After not seeing Obama in the flesh – and talking to a disappointed supporter who did, and noticed more the creases on back of his shirt than what he said – I want to share some words of the late, brilliant radical anthropologist Edmund Snow Carpenter, who died last year aged 88.
“Electricity has made angels of us all – not angels in the Sunday school sense of being good or having wings, but spirit freed from flesh, capable of instant transportation anywhere.
The moment we pick up a phone, we’re nowhere in space, everywhere in spirit. Nixon on TV is everywhere at once. That is Saint Augustine’s definition of God: a Being whose center is everywhere, whose borders are nowhere.
When a clerk stops waiting on us to answer a phone, we accept this without protest, yet it violates one of our most precious values – barbershop democracy. We accept it because pure spirit now takes precedence over spirit in flesh.
I knew a Californian who read his poetry aloud at parties until his friends learned to silence him. But when he played recordings of these same poems, everyone listened.”
from “Oh, What A Blow That Phantom Gave Me!” (1973).
You find this seminal piece of pre-internet prophecy online if you Google him (yes, he would smile wrly at that). We exist more online than face to face for some people.
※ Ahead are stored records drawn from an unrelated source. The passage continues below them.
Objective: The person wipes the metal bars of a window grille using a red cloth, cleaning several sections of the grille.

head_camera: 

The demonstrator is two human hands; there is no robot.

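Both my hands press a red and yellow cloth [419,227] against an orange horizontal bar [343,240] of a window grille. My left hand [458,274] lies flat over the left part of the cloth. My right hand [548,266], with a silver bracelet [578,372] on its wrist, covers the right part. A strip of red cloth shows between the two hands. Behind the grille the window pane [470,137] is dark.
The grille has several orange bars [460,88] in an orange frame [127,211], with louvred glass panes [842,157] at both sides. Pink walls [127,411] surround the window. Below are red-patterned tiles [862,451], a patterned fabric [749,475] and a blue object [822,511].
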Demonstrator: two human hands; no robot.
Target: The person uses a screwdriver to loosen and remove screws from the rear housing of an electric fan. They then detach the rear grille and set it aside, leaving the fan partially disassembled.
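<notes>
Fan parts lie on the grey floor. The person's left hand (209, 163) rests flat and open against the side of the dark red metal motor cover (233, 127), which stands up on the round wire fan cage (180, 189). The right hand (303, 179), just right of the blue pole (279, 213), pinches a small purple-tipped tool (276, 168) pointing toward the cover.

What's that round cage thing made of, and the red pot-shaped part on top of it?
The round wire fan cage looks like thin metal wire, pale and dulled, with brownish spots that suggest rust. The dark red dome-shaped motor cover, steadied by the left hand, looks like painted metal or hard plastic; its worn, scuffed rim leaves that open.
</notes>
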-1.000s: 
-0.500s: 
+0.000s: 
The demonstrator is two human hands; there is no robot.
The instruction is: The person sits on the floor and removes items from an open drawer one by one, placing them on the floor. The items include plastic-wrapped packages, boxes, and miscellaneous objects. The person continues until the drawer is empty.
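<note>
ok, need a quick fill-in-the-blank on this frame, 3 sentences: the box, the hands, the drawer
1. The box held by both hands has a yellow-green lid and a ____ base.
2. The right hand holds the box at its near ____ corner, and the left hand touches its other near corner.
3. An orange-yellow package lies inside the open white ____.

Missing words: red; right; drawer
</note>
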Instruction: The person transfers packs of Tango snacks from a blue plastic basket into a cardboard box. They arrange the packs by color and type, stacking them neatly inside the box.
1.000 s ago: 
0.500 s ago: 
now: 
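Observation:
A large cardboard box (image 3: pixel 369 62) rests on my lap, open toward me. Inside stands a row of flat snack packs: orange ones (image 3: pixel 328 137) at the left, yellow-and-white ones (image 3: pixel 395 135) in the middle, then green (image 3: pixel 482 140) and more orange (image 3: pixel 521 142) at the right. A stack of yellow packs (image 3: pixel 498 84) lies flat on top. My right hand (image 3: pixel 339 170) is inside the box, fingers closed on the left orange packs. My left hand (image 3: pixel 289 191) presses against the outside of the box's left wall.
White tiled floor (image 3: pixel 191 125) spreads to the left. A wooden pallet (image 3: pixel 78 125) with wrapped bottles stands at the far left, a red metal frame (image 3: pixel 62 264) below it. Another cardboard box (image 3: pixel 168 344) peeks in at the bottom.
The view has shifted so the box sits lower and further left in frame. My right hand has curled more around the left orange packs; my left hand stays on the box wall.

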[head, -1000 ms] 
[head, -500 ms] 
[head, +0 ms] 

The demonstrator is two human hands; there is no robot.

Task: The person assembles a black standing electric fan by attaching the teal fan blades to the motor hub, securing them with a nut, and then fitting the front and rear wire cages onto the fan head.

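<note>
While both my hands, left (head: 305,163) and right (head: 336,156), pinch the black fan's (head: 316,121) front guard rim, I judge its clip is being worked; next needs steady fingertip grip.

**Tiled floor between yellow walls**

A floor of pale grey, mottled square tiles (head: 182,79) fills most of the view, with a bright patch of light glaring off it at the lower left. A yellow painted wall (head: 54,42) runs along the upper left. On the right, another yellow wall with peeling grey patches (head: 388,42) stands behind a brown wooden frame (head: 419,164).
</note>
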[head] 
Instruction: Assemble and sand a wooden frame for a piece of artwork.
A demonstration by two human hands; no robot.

Next time the clerk serving you seems elsewhere, could be Carpenter, and his friend McLuhan are still deadly relevant as the virtual race for the Presidency cranks up.
Who will be in the White House on the day the next President is sworn in: a man, or his simulacrum, the latter more accessible and believable than skin and bone?
Ask the iPhone 5: it’s a prophetic device and certainly attracts the reverence and interest due to an angelic being – or a God.
Image: Pounamu (Greenstone) koropepe – the age of stone meets the age of word, in an earlier transformation of human subjectivity, from orality to literacy.